Sunday, August 21, 2011

I can make omelette?!

My first.
(hold on! there's a much more mouthwatering photo at end of post.)

Not exactly a commercial for nonstick teflon pans, but somehow I managed to fold it cleanly.
Breakfast for dinner just got gourmet.

3 eggs
2 Tbsp half & half
2 tsp kosher salt
red onion, chopped
green pepper, chopped
chopped fresh herbs: parsley, sage, and thyme
handful baby spinach
kalamata olive pieces
shredded white cheese

Whisk first 6 ingredients together.

& Then
Melt butter in a medium pan, turning to coat entire bottom and sides. While the pan is smokin' hot, dump in the eggs and stuff.
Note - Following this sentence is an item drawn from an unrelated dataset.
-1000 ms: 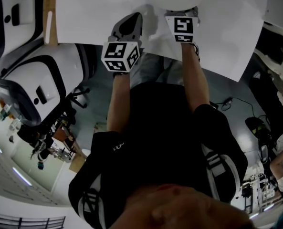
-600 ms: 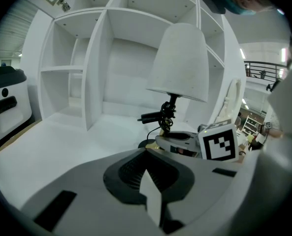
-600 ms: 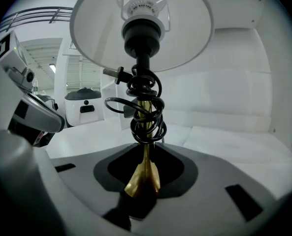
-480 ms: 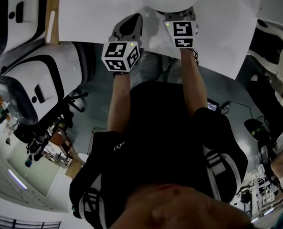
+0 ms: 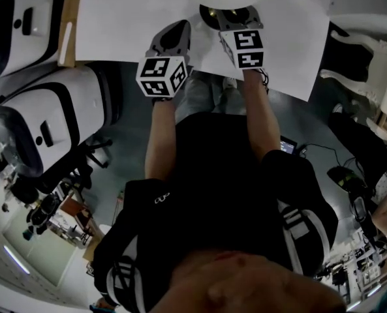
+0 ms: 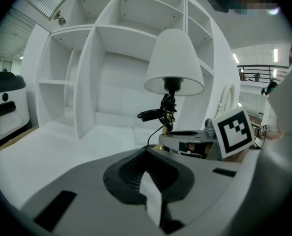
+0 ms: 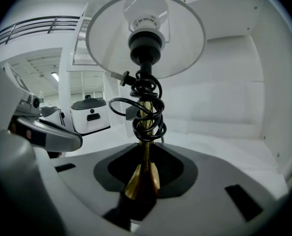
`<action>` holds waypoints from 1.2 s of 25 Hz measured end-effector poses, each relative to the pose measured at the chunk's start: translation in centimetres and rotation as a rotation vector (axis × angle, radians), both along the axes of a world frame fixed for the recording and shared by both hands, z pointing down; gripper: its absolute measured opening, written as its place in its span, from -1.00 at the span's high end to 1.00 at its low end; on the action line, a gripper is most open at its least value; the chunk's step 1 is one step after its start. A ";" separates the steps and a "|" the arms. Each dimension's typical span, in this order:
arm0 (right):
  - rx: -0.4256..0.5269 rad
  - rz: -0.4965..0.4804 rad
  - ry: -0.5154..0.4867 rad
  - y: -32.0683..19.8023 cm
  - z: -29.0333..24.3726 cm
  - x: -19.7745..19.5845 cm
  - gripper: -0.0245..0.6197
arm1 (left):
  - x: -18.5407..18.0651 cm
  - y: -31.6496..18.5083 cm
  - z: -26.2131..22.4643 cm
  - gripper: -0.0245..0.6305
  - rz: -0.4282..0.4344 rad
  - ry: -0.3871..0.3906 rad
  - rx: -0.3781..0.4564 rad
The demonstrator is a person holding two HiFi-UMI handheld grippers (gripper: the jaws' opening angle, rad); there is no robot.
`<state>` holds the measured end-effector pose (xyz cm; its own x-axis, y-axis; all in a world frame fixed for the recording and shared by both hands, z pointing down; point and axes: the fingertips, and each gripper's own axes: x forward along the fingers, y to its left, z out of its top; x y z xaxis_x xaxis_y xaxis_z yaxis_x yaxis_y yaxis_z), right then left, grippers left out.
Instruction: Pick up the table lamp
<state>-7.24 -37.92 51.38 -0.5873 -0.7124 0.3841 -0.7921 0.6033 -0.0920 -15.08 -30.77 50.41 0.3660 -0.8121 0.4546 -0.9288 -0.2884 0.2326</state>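
Observation:
The table lamp (image 7: 145, 127) has a white shade (image 6: 174, 63), a brass stem and a black cord coiled around the stem. My right gripper (image 7: 142, 181) is shut on the flared lower part of the brass stem and holds the lamp upright above the white table (image 5: 128, 25). The head view shows the lamp (image 5: 229, 12) just beyond the right gripper (image 5: 235, 21). My left gripper (image 6: 150, 191) is beside it on the left, apart from the lamp. Its jaws stand slightly apart with nothing between them. It also shows in the head view as the left gripper (image 5: 175, 31).
A white shelf unit (image 6: 111, 58) with open compartments stands behind the lamp. Two large white machines (image 5: 43, 122) sit at the left of the table. A white chair (image 5: 356, 51) is at the right, past the table's edge.
Both grippers have risen and moved further over the table. The lamp has come up with the right gripper, and its dark underside now shows in the head view.

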 end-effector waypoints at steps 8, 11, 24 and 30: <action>0.018 -0.037 0.002 2.7 -4.7 2.8 0.57 | 1.1 1.0 -2.8 0.90 -0.105 -0.004 0.068; 0.030 -0.054 0.007 3.9 -6.4 3.6 0.57 | 1.8 1.4 -4.3 0.89 -0.128 0.002 0.105; 0.116 -0.084 -0.025 6.1 -15.8 6.5 0.58 | 4.9 0.7 -13.1 0.89 -0.107 0.020 0.283; 0.144 -0.066 -0.032 6.7 -17.2 7.7 0.58 | 6.3 1.2 -14.6 0.90 -0.069 0.013 0.322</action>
Cover the pan with a lid and let it hang out on medium heat for a couple minutes.
When the middle bubbles up and starts looking floppy and hilarious, that's when you sprinkle on the cheese, spinach leaves, and a few surprise olives.

Very carefully,
run your spatula around the pan edges. Slide it under half the omelette, and flipskies.
Cover pan again, turn heat on low and leave it 5 min. Flip to the other side and repeat another 5 min.
Carefully remove from pan; top with chives and parmesan.

Hm. Stay tuned for the Mediterranean omelette (feta, artichoke hearts, sun-dried tomatoes, sliced pepperoncini), Mexican omelette (queso fresco, ancho chilis, chorizo, topped with cilantro), and the State Fair omelette (donut burgers, fried kool-aid, served on a stick).

Julie vs. Julia, better watch yo self.